-A więc pozdrówcie Rashera od jego bękarta!- sieknął mieczem po ziemi, wyrzucając w kierunku jednego z nich ziemię i duży tuman kurzu. Dostał ziemią po twarzy, skrzywił się i zaczął przecierać twarze. Wtedy to Torstein wystąpił przed siebie i trzymając broń jednorącz ciął w szyję bandyty. Trafił bezbłędnie, rozcinając jego tchawicę. Bandyta upuścił miecz i złapał się za szyję upadając przy tym na ziemię, trzymał się za ranę jakby próbował łapczywie złapać krew, zatamować jej krwotok. Chwilę tak wierzgał.
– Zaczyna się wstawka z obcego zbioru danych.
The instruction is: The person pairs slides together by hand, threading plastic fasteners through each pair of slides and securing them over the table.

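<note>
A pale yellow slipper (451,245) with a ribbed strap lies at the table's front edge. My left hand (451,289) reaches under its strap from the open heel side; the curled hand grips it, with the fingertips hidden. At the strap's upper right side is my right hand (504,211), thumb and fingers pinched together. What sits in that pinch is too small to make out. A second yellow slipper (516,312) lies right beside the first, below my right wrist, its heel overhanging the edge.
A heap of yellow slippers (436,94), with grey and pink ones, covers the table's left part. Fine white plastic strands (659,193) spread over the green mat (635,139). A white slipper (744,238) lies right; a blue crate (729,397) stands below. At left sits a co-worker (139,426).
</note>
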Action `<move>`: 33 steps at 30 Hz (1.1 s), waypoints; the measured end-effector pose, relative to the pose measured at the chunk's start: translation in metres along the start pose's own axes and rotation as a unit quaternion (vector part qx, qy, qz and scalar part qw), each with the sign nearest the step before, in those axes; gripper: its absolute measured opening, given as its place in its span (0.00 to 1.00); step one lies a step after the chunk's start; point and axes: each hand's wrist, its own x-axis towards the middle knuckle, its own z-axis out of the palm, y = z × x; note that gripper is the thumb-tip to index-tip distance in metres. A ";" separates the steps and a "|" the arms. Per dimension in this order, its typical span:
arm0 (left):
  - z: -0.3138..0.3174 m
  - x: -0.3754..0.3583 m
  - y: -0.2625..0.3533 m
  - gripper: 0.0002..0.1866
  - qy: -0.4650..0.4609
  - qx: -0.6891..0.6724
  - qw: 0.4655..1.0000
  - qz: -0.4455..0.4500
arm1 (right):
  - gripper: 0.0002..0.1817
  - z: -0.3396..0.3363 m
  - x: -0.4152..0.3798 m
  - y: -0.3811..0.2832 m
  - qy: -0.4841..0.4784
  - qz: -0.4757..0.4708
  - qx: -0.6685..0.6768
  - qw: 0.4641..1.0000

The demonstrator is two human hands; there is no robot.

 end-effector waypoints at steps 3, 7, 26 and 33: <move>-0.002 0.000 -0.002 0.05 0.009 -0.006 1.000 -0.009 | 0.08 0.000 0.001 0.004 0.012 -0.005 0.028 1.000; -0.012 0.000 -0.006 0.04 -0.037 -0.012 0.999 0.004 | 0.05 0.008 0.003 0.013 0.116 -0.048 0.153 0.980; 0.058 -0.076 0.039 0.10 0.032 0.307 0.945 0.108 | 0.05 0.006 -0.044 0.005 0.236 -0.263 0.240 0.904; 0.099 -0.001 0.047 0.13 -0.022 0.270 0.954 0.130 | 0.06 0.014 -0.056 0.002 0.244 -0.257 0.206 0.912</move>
Drugi nie czekał. Zerwał się i ruszył ze swą bronią na wikinga. Wystąpił kilka kroków i ciął z góry, celując w głowę wikinga, jakby chciał ją rozłupać, niby orzech. Wiking odbił cios miecza i zawirował w piruecie, zmieniając pozycję o około metr. Tuż po tym ciął po lewym dolnym skosie, w prawą nogę, dokładnie udo przeciwnika. Zbir zablokował cios i wyprowadził kontrę od lewego górnego skosu. Wiking odbił jego broń bez trudu i kopnął przeciwnika w brzuch. Bandyta syknął i ugiął się. Torstein nie zaatakował jednak, czekał. Zbir po kilku sekundach zebrał się, zaatakował zamaszyście od prawej do lewej, celując w lewą rękę bękarta. Ten zablokował cios i walnął głowicą miecz w twarz bandyty. Ten znowu się zachwiał, splunął krwią z rozbitej wargi i ciął zamaszyście od góry, w bark wikinga. Ten zablokował jego cios, zjechał swoim ostrzem po jego, aż zahaczył o klingę wroga jelcami i wykręcił tak młyńca, wytrącając bandycie broń. Uderzył go głowicą w twarz, powalając na ziemię. Przytknął mu sztych miecza do szyi. Tamten z rozciętą szyją właśnie skonał.
-Teodorius. Gdzie on jest? I nawet nie próbuj dobyć tego sztyletu.- rzekł.